International units include:

 L'Oréal USA, changed from Cosmair in 2000 - has its headquarters in New York City, and is responsible for operations in the Americas.
 L'Oréal Canada Incorporated - Canadian operations, based in Montreal
 L'Oréal Australia - head office is in Melbourne
 L'Oréal Nordic - head office is in Copenhagen, Denmark
 L'ORÉAL Deutschland GmbH - legal seat is in Karlsruhe, head office is in Düsseldorf

Corporate governance 
Jean-Paul Agon is the chairman and Nicolas Hieronimus the chief executive officer of L'Oréal. Françoise Bettencourt Meyers and Paul Bulcke are vice chairmen of the board of directors.

Stockholders
As of 31 December 2020:
 Breakdown of share ownership: 33.17% by the Bettencourt family, 23.20% by Nestlé, 29.6% by international institutional investors, 7.87% by French institutional investors, 4.59% by individual shareholders, 1.57% by employees.

Business figures

In 2003, L'Oréal announced its 19th consecutive year of double-digit growth. Its consolidated sales were  €14.029 bn and net profit was  €1.653 bn.  96.7% of sales derived from cosmetic activities and 2.5% from dermatological activities. L'Oréal has operations in over 130 countries, employing 50,500 people, 24% of which work in France.  3.3% of consolidated sales is invested in research and development, which accounts for 2,900 of its employees. In 2003, it applied for 515 patents. It operates 42 manufacturing plants throughout the world, which employ 14,000 people.
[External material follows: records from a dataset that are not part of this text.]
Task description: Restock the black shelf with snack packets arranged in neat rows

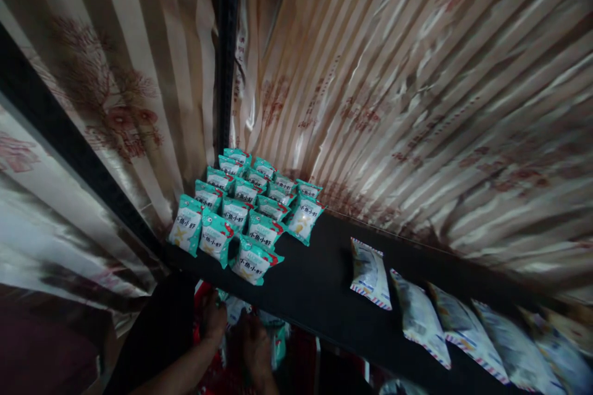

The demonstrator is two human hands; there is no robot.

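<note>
Left hand [214, 316], right hand [254, 345]: below front edge of shelf [319, 287], among loose teal packets [279, 336] in red bin [303, 361]; grip too dark to tell. Packets likely light, soft, slippery; pinch a sealed edge. Stacked teal packets [236, 213]: shelf's left end.

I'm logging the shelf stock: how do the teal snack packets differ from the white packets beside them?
The teal snack packets are green-blue with red marks; the white packets are pale with red-and-blue striped edges. The teal ones crowd in overlapping rows in the corner; the white ones lie in one row running right. Both are small sealed pouches on the black shelf.
</note>
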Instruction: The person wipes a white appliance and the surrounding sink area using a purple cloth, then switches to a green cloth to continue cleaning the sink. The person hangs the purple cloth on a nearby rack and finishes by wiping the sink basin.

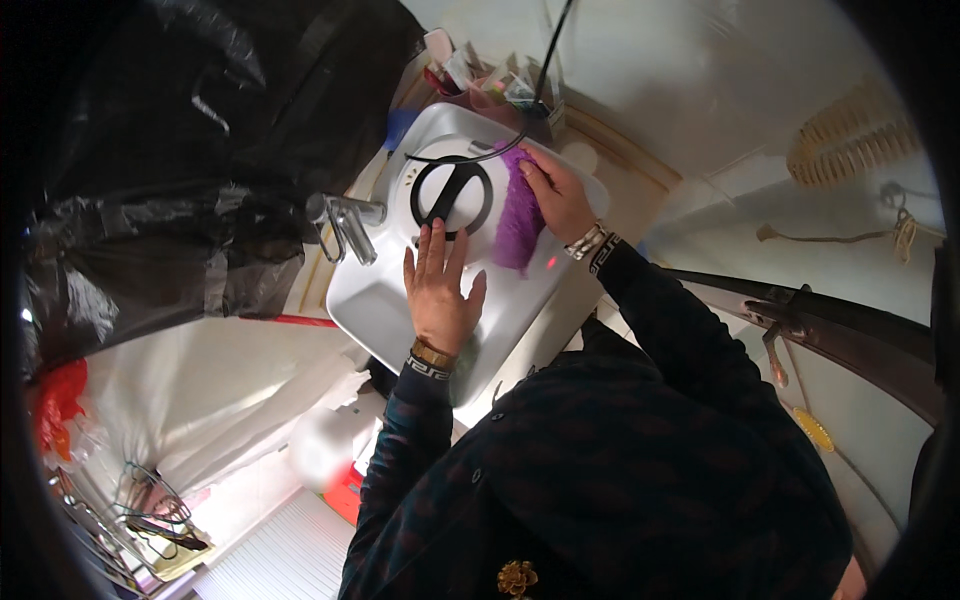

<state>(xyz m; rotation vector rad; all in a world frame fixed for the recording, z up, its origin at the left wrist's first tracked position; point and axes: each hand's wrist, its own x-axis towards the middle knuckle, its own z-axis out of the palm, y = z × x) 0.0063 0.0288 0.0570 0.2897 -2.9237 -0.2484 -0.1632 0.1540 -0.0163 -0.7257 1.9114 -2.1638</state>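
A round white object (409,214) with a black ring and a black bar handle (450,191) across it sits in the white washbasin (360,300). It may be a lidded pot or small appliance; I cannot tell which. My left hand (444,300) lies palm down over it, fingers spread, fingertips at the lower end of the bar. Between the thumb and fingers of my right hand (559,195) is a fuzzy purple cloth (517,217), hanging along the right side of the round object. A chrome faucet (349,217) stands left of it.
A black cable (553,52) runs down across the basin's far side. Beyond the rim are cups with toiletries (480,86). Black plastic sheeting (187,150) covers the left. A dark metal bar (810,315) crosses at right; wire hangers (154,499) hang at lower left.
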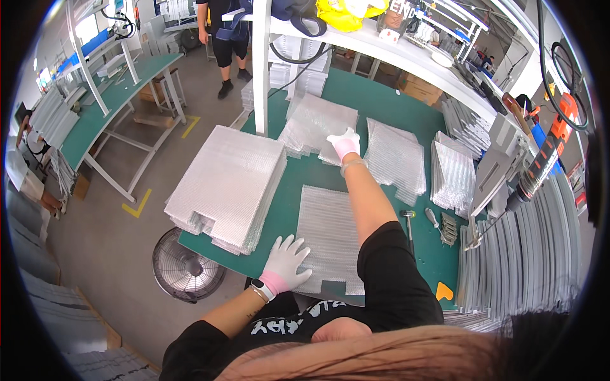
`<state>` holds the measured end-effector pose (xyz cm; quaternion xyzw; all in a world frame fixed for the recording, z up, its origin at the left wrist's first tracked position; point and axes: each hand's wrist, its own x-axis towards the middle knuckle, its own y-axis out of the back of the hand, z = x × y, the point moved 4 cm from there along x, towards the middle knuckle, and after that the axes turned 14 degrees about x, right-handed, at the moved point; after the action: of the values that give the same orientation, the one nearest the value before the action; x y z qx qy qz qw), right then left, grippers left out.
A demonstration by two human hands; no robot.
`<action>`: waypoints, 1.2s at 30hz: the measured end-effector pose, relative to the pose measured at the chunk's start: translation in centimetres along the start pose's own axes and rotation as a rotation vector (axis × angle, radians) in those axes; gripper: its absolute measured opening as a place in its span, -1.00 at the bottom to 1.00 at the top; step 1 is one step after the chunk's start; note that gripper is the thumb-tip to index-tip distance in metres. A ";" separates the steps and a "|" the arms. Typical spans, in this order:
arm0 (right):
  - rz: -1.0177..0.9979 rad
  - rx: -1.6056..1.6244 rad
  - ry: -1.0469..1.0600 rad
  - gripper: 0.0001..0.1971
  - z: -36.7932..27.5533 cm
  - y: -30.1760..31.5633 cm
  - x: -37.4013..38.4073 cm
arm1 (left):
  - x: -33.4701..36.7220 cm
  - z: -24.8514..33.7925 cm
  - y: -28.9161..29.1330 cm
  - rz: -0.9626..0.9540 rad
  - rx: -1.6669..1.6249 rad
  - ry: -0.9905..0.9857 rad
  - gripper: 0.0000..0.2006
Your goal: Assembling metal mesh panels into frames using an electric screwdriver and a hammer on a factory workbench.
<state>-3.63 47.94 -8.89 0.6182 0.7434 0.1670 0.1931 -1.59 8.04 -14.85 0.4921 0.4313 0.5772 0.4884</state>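
Observation:
My left hand (286, 264), in a white glove with a pink cuff, lies with fingers spread at the left edge of a silvery mesh sheet (330, 235). This notched sheet is flat on the green table in front of me. My right arm stretches forward, and my gloved right hand (345, 143) is closed at the near right edge of a far stack of mesh sheets (318, 124). Its fingertips are partly hidden. To its right lies another mesh stack (395, 155). A taller mesh stack (225, 181) stands at the table's left.
A hammer (408, 225), a screwdriver (433, 218) and small metal parts (448, 228) lie at right. An orange power tool (549, 149) hangs above upright grey strips (521, 254). A white shelf post (260, 70) rises beyond the left stack. A floor fan (189, 265) stands left.

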 end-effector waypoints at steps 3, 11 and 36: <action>0.070 -0.042 0.102 -0.04 0.0 0.7 0.2 | 0.1 0.2 0.1 0.011 0.005 -0.011 -0.38; -0.314 0.510 -0.205 -0.04 0.4 -0.2 -1.5 | 0.0 0.2 0.3 -0.065 0.030 0.001 -0.37; 0.263 0.316 0.594 -0.21 0.7 4.6 -2.6 | 0.2 0.3 0.1 0.008 -0.018 0.012 -0.43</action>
<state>1.12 46.22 -7.06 0.6551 0.6980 0.2456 -0.1525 -1.32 8.24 -14.68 0.4861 0.4270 0.5860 0.4878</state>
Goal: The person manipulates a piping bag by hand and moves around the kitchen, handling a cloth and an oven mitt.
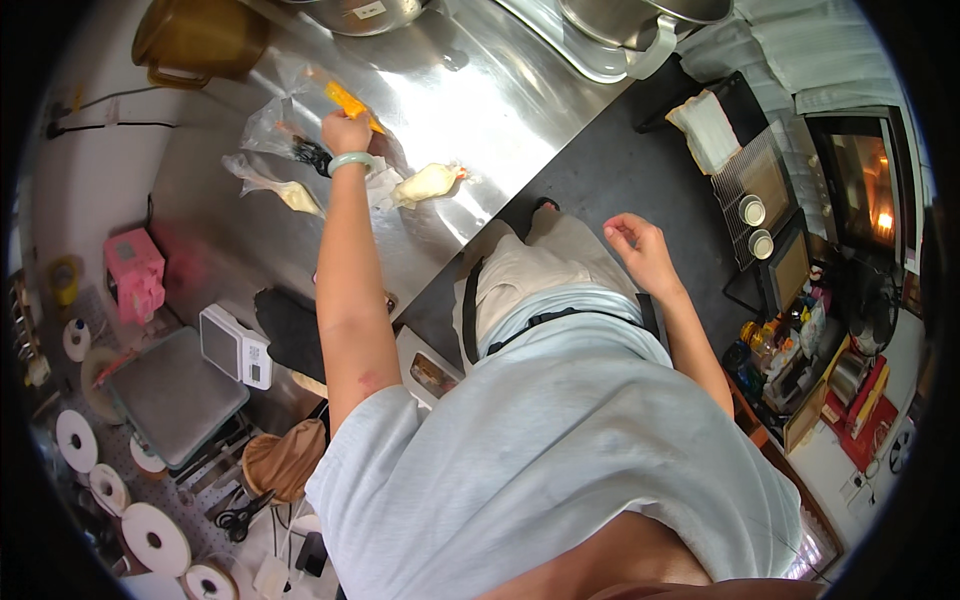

 Cosmetics sales by division breakdown: 54.8% from consumer products at  €7.506 bn, 25.1% from luxury products at  €3.441 bn, 13.9% from professional products at  €1.9 bn, and 5.5% from active cosmetics at  €0.749 bn.
 Cosmetic sales by geographic zone breakdown: 52.7% from Western Europe at  €7.221 bn, 27.6% from North America at  €3.784 bn, 19.7% from rest of the world at  €2.699 bn.

In 2007, L'Oréal was ranked 353 in the Fortune Global 500. The company had earned $2,585 million on sales of $19,811 million. There were 60,850 employees.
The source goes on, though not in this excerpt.